__AVAILABLE DATA__:
_____

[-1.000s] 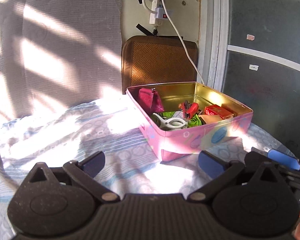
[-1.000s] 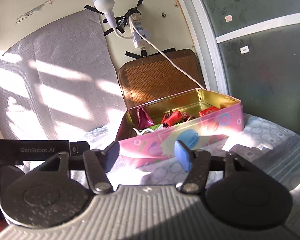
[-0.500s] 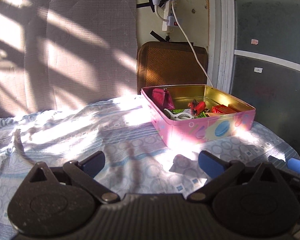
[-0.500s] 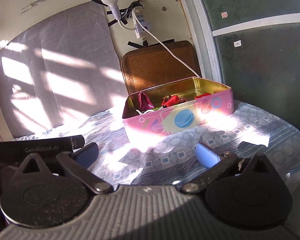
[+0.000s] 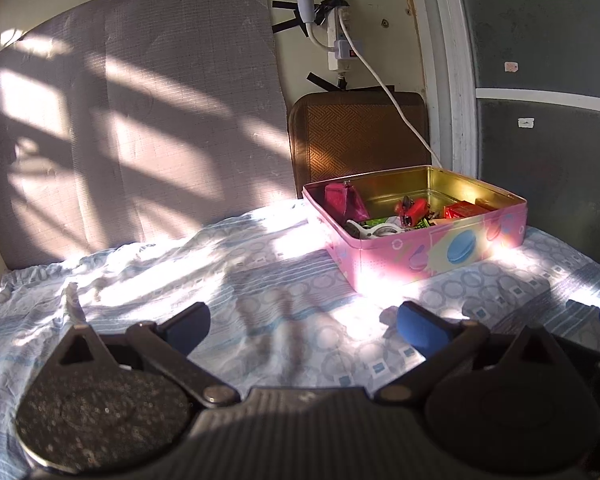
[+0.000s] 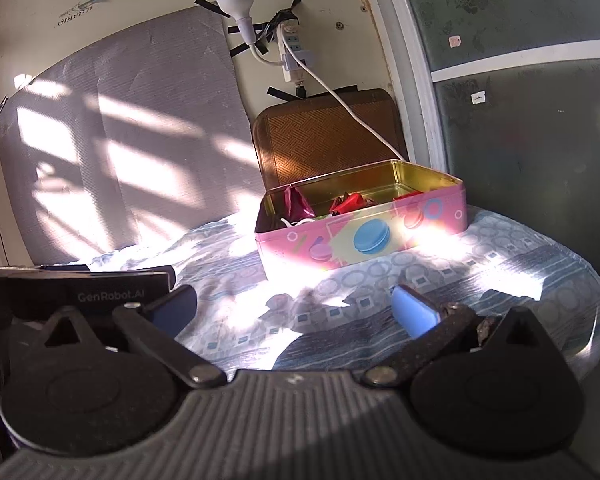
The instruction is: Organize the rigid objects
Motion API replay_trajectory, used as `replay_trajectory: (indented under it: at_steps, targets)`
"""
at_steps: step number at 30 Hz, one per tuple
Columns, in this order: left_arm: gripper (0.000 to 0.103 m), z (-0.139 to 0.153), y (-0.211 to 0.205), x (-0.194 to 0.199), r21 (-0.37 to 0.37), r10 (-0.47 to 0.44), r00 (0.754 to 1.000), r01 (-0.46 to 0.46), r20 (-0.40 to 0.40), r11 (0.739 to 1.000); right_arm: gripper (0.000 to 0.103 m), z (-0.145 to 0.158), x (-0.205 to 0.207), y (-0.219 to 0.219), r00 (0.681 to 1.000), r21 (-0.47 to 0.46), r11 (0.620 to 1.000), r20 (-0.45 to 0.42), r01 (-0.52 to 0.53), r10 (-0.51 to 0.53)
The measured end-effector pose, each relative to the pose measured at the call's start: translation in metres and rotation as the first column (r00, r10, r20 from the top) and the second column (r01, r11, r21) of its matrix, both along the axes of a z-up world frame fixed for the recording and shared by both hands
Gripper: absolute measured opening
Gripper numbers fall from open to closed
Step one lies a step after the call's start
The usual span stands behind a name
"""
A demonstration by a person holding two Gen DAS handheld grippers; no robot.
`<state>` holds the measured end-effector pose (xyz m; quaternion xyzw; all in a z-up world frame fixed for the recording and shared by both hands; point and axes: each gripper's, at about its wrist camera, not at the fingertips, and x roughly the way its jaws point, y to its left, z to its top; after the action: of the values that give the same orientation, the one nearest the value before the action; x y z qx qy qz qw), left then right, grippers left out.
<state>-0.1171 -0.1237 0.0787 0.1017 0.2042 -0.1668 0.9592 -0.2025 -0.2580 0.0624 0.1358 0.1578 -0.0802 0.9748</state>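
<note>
Open pink rectangular tin with macaron print (image 5: pixel 440 240) sits on the blue-and-white patterned bedsheet (image 5: pixel 180 272), far right, before a brown woven mat (image 5: pixel 360 136); inside lie a magenta pouch (image 5: pixel 346 200), red clip (image 5: pixel 414 208) and white clip (image 5: pixel 370 229). Left tool (image 5: pixel 302 324) and right tool (image 6: pixel 294 308) hover near the sheet, well short of the tin. Both have blue-padded fingers spread wide, holding nothing.

pink macaron-printed tin (image 5: pixel 428 254), gold inside, on blue ring-patterned cloth (image 5: pixel 260 292)
</note>
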Motion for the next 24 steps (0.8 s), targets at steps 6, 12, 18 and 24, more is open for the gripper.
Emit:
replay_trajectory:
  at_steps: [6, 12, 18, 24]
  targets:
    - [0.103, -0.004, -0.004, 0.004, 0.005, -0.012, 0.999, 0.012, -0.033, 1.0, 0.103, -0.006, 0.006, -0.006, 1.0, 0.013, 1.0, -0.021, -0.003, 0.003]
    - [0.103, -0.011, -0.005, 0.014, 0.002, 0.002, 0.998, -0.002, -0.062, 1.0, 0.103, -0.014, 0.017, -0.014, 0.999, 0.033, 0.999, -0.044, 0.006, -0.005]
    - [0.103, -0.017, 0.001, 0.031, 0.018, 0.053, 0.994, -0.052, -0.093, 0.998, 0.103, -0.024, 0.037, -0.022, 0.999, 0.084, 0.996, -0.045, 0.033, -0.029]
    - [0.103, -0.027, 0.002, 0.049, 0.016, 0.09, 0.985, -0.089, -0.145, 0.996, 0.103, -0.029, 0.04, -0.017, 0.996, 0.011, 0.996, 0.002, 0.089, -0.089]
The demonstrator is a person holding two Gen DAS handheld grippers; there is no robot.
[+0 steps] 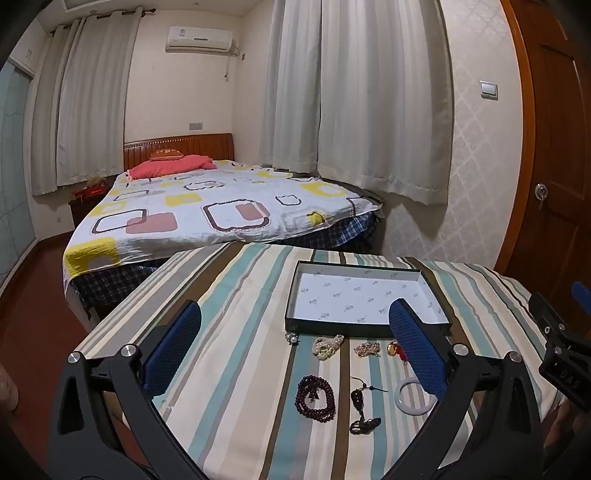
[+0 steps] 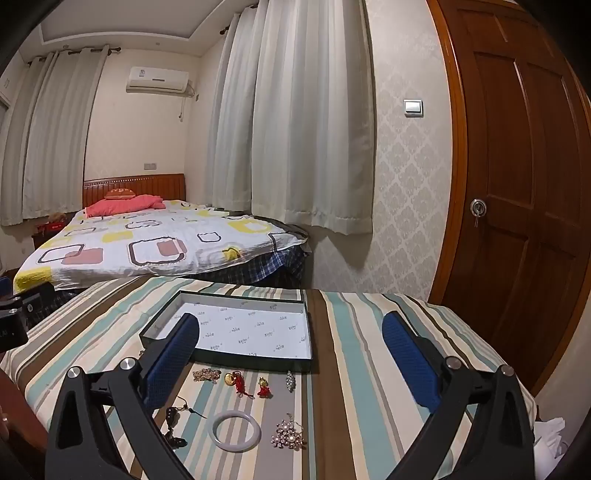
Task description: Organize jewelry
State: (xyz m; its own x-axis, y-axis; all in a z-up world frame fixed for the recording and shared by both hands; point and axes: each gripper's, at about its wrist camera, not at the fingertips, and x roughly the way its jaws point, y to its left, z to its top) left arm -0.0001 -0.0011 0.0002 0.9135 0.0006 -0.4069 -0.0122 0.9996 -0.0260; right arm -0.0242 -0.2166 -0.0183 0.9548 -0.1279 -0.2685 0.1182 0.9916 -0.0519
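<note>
Jewelry spread in rows on the striped-cloth table (image 1: 229,332), nothing sorted yet.
Both the left gripper (image 1: 295,339) and right gripper (image 2: 291,354) hover with jaws wide and empty; the shallow dark-rimmed white-lined tray (image 2: 236,360) sits bare just behind the pieces, probably as their destination.

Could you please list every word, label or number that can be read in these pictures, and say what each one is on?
"DA5": on the black body of the right gripper, at the left wrist view's edge; faint, so uncertain.
Repeated small print on the white lining of the box: too small to read.
Gold lettering on the red cushion on the bed: blurred, unreadable.
Label on the air conditioner: unreadable.
Red box beside the bed: print unreadable.
</note>
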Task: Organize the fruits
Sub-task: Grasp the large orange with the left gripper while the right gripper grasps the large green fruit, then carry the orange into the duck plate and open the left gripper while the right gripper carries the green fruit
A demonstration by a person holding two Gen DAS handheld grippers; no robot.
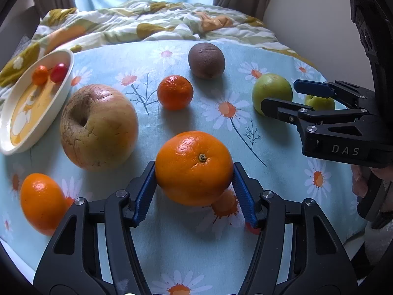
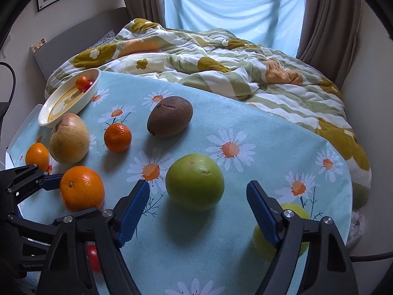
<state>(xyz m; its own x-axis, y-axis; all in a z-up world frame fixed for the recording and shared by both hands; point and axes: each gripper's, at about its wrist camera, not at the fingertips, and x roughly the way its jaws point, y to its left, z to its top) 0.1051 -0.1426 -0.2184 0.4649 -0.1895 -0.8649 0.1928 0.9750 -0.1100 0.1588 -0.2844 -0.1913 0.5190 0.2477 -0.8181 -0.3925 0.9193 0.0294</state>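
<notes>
Bowl (image 1: 64,78): sitting at the table's far left edge, holding a small orange fruit (image 1: 39,74) and a red one (image 1: 59,72) that are touching each other.
Near-left orange (image 1: 41,202): lying at the left edge, just beside the apple.
Apple (image 1: 98,126): resting near the bowl, its stem pit facing the left wrist camera.
Mandarin (image 1: 175,92): sitting past the apple, apart from its neighbours.
Orange (image 1: 194,167): standing on the table between the left fingers.
Left gripper (image 1: 194,194): pointing down at the table; both blue fingers (image 1: 145,196) are pressing the orange's sides, so it is holding the orange.
Kiwi (image 1: 206,60): lying toward the far edge, well apart from both grippers.
Green fruit (image 2: 195,182): sitting on the table between the right fingers.
Right gripper (image 2: 197,211): straddling the green fruit with fingers (image 2: 133,211) spread wide, a gap showing on each side, touching nothing.
Yellow-green fruit (image 2: 298,210): lying behind the right gripper's right finger, partly hidden.
Table (image 2: 258,127): carrying a pale blue daisy cloth.
Bed (image 2: 221,56): lying beyond the table, its quilt rumpled.
</notes>
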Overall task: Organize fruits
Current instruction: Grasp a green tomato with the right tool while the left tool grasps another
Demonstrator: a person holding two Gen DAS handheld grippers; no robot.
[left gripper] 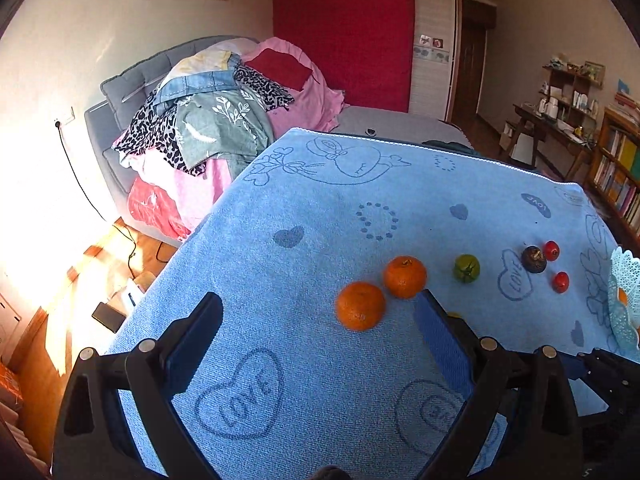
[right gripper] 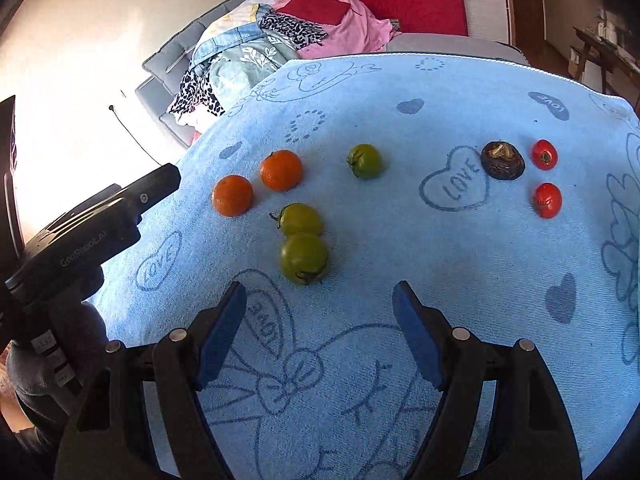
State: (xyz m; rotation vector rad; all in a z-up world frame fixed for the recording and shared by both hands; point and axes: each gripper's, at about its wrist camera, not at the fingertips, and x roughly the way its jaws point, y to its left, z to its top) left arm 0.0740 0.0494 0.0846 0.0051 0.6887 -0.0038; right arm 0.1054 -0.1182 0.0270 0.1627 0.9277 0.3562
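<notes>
Fruits lie on a blue towel (right gripper: 400, 240). Two oranges (left gripper: 360, 305) (left gripper: 405, 276) sit side by side; they also show in the right wrist view (right gripper: 233, 195) (right gripper: 281, 170). Three green tomatoes (right gripper: 303, 258) (right gripper: 300, 219) (right gripper: 364, 161), a dark brown fruit (right gripper: 502, 160) and two red tomatoes (right gripper: 544, 154) (right gripper: 547, 200) lie beyond. My left gripper (left gripper: 318, 312) is open and empty, just short of the near orange. My right gripper (right gripper: 320, 304) is open and empty, just short of the nearest green tomato.
A light blue lace-edged basket (left gripper: 624, 300) with something orange in it stands at the towel's right edge. A bed piled with clothes (left gripper: 208, 120) lies behind the towel. The left gripper's body (right gripper: 80, 232) reaches in at the left of the right wrist view.
</notes>
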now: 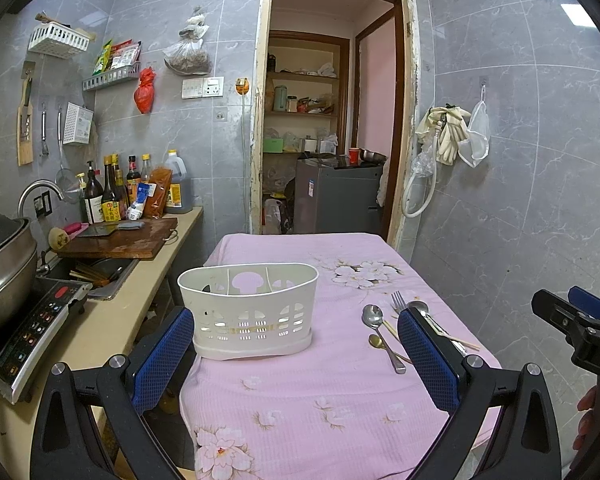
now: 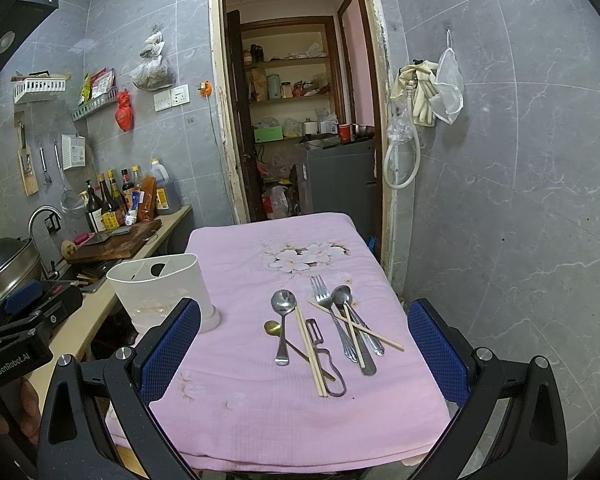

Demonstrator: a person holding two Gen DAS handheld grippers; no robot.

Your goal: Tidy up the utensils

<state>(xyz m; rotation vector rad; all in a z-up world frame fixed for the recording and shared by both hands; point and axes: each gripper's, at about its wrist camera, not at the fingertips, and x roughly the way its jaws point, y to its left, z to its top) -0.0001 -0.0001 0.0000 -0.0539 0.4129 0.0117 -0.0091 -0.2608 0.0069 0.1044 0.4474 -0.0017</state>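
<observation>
A white slotted utensil caddy (image 1: 248,312) (image 2: 162,290) stands empty on the left side of a pink flowered tablecloth (image 1: 312,396) (image 2: 252,272). To its right lie a large silver spoon (image 2: 283,320), a small gold spoon (image 2: 274,328), chopsticks (image 2: 310,354), a peeler (image 2: 324,360), a fork (image 2: 328,312) and a second spoon (image 2: 342,296) under crossed chopsticks. My left gripper (image 1: 296,354) is open, its blue pads either side of the caddy's near face, not touching. My right gripper (image 2: 304,350) is open above the utensil pile with nothing held.
A counter (image 1: 140,292) runs along the left with a cutting board (image 1: 120,240), sauce bottles (image 1: 116,196), a sink and an induction cooker (image 1: 32,328) carrying a pot. A doorway (image 1: 332,120) opens behind the table. A tiled wall (image 2: 500,200) stands close on the right.
</observation>
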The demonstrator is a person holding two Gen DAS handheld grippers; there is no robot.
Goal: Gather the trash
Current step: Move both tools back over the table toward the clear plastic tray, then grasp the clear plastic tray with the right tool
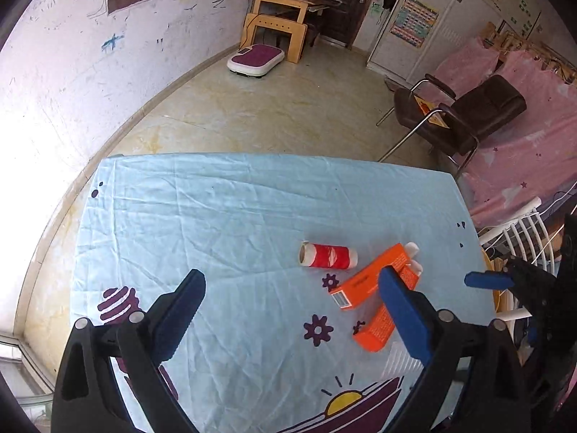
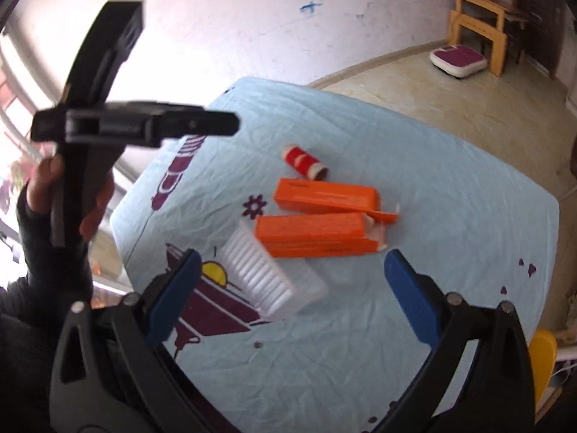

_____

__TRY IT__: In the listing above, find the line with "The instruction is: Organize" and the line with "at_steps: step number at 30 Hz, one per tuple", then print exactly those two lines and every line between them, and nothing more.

__TASK OUTPUT__:
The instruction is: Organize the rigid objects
Motion API replay_trajectory, used as `replay_trajectory: (indented under it: at_steps, targets)`
"""
at_steps: step number at 30 Hz, one per tuple

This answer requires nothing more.